JPS: It depends. With Emily Garland (the protagonist in The Hanged Man’s Noose: A Glass Dolphin Mystery), my favorite childhood book was Emily Climbs by L.M. Montgomery (of Anne of Green Gables fame). Emily Starr of New Moon wanted to grow up to be a writer, and I wanted that, too. It seemed only fitting to name the protagonist in my first book Emily. And I was named after Judy Garland.
In Skeletons in the Attic: A Marketville Mystery, the protagonist is Calamity (Callie) Barnstable. In my day job, I’m the Senior Editor of New England Antiques Journal and I’d just read about some old photographs of Calamity Jane, a Wild West frontierswoman, that had come to auction.
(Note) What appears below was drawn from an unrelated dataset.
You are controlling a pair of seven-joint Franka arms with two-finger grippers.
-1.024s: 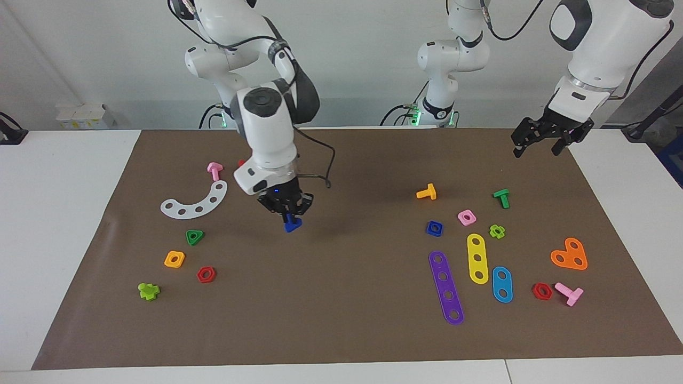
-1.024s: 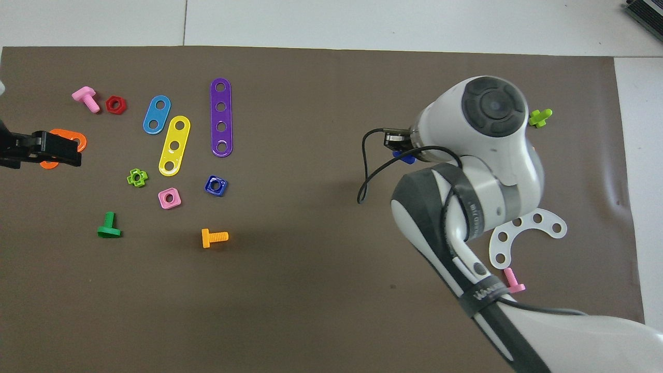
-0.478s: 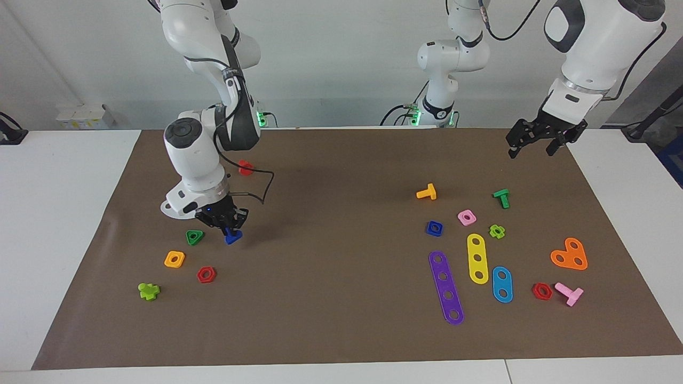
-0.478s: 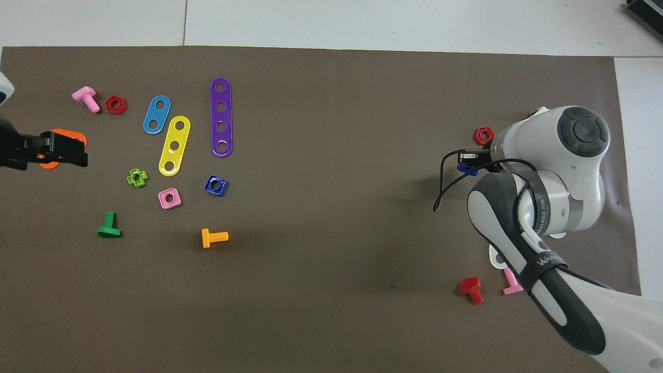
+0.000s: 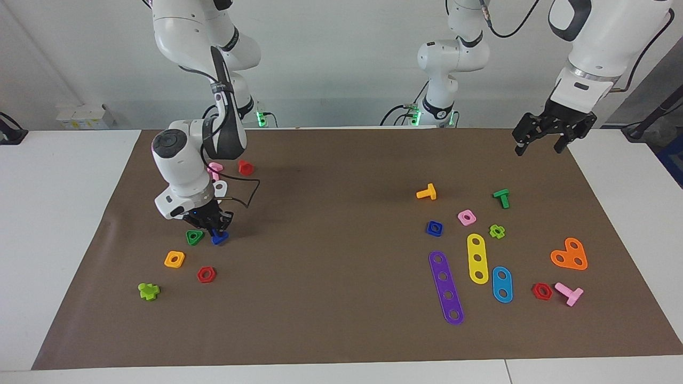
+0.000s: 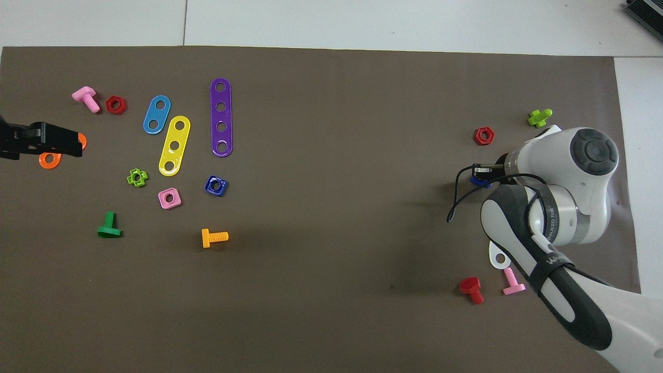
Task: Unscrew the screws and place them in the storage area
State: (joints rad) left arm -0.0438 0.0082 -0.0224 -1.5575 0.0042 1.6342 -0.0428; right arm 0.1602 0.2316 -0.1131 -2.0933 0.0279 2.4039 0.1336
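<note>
— Since a second ago the right gripper (image 5: 216, 230) has swung from mid-table over to the right arm's end of the table, and the blue bolt (image 5: 219, 238) came along with it.

— Is it still gripped?

— Yes, jaws clamped on the shaft, triangular head pointing down, at or just above the brown mat (image 5: 341, 330); I can't tell whether it touches. It's just beside the green triangle nut (image 5: 195, 237). From overhead the arm hides most of it; only a bit of blue (image 6: 480, 181) peeks out.

— What lies around it?

— An orange square nut (image 5: 174, 259) and a red hex nut (image 5: 206, 274) lie farther from the robots; a lime bolt (image 5: 149, 290) farther still. A red bolt (image 5: 245, 167) and a pink one (image 5: 214, 169) sit nearer the robots.

— And the other arm?

— Waiting. The left gripper (image 5: 544, 143) hangs over the mat's corner at its own end, jaws apart, nothing in them.
</note>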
And I thought… Calamity, that’s a great name, Callie for short. Initially, I thought Callie Barnes, but somewhere along the line I added the ‘table.’
Another character in Skeletons is Leith Hampton, the lawyer who tells Callie about her inheritance. He started life as Craig Leith (there is a town in Ontario, Canada, called Craigleith), but I couldn’t warm to it. Then I thought, Leith as a first name would work, and Hampton, like the Hamptons in New York, sounded like a good surname for a well-heeled lawyer.
I keep a notebook of possible name ideas – I watch end credits on TV shows and movies and might get a first or last name from those. Then I couple it with something that fits the character I’m writing about.